[Task] Scan the material below for "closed", then return each line that contains it.

◆ ◆ ◆ ◆

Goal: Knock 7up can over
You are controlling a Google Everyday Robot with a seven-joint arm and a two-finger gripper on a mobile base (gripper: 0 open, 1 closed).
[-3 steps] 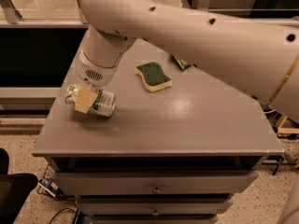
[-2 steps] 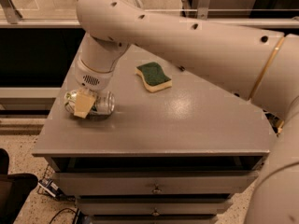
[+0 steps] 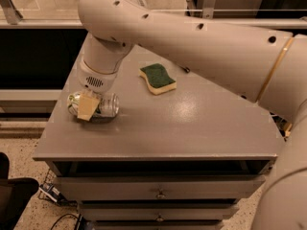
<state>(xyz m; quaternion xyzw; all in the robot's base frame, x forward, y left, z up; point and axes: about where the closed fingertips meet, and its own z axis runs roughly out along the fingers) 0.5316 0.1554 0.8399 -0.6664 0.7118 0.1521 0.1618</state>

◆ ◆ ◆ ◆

[Response below]
You are controlling a Google Everyday Robot with a seven-joint arm and a two-finger gripper on a mobile base (gripper: 0 open, 1 closed).
<state>(xyz m; quaternion xyzw; all in the robot's base frame, x forward, y left, z up; point and axes: about where the closed fingertips meet, and its own z axis runs roughly out along the fingers) 0.5316 0.1554 0.8399 -0.6664 0.7118 0.1521 0.1618</state>

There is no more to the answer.